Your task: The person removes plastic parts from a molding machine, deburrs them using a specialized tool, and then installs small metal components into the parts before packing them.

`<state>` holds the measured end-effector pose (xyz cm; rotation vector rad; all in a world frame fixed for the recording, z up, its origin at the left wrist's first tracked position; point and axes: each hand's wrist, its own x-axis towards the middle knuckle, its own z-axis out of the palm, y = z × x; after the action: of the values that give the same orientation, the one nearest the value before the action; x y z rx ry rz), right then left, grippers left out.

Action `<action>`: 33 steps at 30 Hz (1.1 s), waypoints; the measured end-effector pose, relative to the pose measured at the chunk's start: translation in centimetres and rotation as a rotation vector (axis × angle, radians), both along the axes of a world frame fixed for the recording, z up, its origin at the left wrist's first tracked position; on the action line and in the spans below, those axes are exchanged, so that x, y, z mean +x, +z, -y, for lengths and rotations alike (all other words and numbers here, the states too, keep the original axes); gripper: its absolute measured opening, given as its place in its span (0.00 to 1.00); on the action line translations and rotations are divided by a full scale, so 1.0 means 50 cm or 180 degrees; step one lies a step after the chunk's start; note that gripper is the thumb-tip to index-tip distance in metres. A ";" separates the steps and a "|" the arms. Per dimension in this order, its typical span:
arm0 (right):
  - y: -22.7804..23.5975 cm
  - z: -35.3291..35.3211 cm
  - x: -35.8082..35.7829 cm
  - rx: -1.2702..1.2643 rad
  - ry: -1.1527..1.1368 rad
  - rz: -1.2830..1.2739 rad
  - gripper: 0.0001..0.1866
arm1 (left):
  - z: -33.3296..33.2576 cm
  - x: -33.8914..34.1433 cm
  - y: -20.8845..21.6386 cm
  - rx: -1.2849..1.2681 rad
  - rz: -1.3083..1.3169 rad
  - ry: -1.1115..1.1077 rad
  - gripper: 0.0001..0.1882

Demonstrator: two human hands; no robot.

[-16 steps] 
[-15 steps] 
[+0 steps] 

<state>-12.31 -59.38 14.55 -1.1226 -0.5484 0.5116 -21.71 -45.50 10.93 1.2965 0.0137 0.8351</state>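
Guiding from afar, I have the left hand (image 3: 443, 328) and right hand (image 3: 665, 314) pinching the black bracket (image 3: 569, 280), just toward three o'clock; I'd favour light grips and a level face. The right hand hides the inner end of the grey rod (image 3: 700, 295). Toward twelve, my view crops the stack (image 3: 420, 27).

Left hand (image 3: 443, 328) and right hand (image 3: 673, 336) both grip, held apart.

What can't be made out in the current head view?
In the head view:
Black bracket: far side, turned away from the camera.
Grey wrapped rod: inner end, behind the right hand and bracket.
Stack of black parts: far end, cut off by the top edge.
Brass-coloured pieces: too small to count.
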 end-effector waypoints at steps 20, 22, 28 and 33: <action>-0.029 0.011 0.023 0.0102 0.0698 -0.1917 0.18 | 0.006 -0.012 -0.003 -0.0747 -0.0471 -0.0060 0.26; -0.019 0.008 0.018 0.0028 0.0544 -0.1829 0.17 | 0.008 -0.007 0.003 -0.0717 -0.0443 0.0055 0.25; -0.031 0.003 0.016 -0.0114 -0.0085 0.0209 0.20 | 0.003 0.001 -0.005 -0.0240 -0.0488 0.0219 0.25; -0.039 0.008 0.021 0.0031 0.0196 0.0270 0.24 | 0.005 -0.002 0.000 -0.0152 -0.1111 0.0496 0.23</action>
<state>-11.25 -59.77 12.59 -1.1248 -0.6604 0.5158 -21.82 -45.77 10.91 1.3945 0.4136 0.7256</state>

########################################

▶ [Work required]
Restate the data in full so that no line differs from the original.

▶ [Answer to this problem]
Your task: The person removes plastic parts from a molding machine, deburrs them using a specialized tool, and then installs small metal components into the parts before packing them.

`<state>` holds the measured end-effector pose (xyz cm; rotation vector rad; all in a world frame fixed for the recording, z up, its origin at the left wrist's first tracked position; point and axes: each hand's wrist, its own x-axis towards the middle knuckle, its own z-axis out of the palm, y = z × x; after the action: of the values that give the same orientation, the one nearest the value before the action; x y z rx ry rz), right then left, grippers left out.

Action `<action>`: 33 steps at 30 Hz (1.1 s), waypoints; the measured end-effector pose, relative to the pose measured at the chunk's start: translation in centimetres and rotation as a rotation vector (axis × angle, radians), both along the axes of a world frame fixed for the recording, z up, its origin at the left wrist's first tracked position; on the action line and in the spans below, those axes are exchanged, so that x, y, z mean +x, +z, -y, for lengths and rotations alike (all other words and numbers here, the states too, keep the original axes); gripper: its absolute measured opening, given as its place in its span (0.00 to 1.00); on the action line translations and rotations are divided by a full scale, so 1.0 means 50 cm or 180 degrees; step one lies a step after the chunk's start; note that gripper is the thumb-tip to index-tip distance in metres. A ";" separates the steps and a "|" the arms. Per dimension in this order, its typical span:
arm0 (right):
  - y: -22.7804..23.5975 cm
  - z: -35.3291..35.3211 cm
  - x: -35.8082..35.7829 cm
  - rx: -1.2702..1.2643 rad
  - ry: -1.1527..1.1368 rad
  - rz: -1.2830..1.2739 rad
  - gripper: 0.0001..0.1866
arm1 (left):
  - z: -33.3296..33.2576 cm
  - x: -33.8914..34.1433 cm
  - y: -20.8845..21.6386 cm
  - rx: -1.2849..1.2681 rad
  - rz: -1.3083..1.3169 rad
  - ry: -1.1115..1.1077 rad
  - gripper: 0.0001..0.1882

Demonstrator: two human hands; no robot.

[-16 steps] 
[-15 steps] 
[+0 steps] 

<state>-12.31 -59.38 14.55 -1.1226 -0.5484 0.5116 -21.71 -45.50 10.93 1.2965 0.0137 0.8351</state>
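Guiding from afar, I have the left hand (image 3: 443, 328) and right hand (image 3: 665, 314) pinching the black bracket (image 3: 569, 280), just toward three o'clock; I'd favour light grips and a level face. The right hand hides the inner end of the grey rod (image 3: 700, 295). Toward twelve, my view crops the stack (image 3: 420, 27).

Left hand (image 3: 443, 328) and right hand (image 3: 673, 336) both grip, held apart.

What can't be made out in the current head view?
In the head view:
Black bracket: far side, turned away from the camera.
Grey wrapped rod: inner end, behind the right hand and bracket.
Stack of black parts: far end, cut off by the top edge.
Brass-coloured pieces: too small to count.
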 end-effector waypoints at steps 20, 22, 28 and 33: <action>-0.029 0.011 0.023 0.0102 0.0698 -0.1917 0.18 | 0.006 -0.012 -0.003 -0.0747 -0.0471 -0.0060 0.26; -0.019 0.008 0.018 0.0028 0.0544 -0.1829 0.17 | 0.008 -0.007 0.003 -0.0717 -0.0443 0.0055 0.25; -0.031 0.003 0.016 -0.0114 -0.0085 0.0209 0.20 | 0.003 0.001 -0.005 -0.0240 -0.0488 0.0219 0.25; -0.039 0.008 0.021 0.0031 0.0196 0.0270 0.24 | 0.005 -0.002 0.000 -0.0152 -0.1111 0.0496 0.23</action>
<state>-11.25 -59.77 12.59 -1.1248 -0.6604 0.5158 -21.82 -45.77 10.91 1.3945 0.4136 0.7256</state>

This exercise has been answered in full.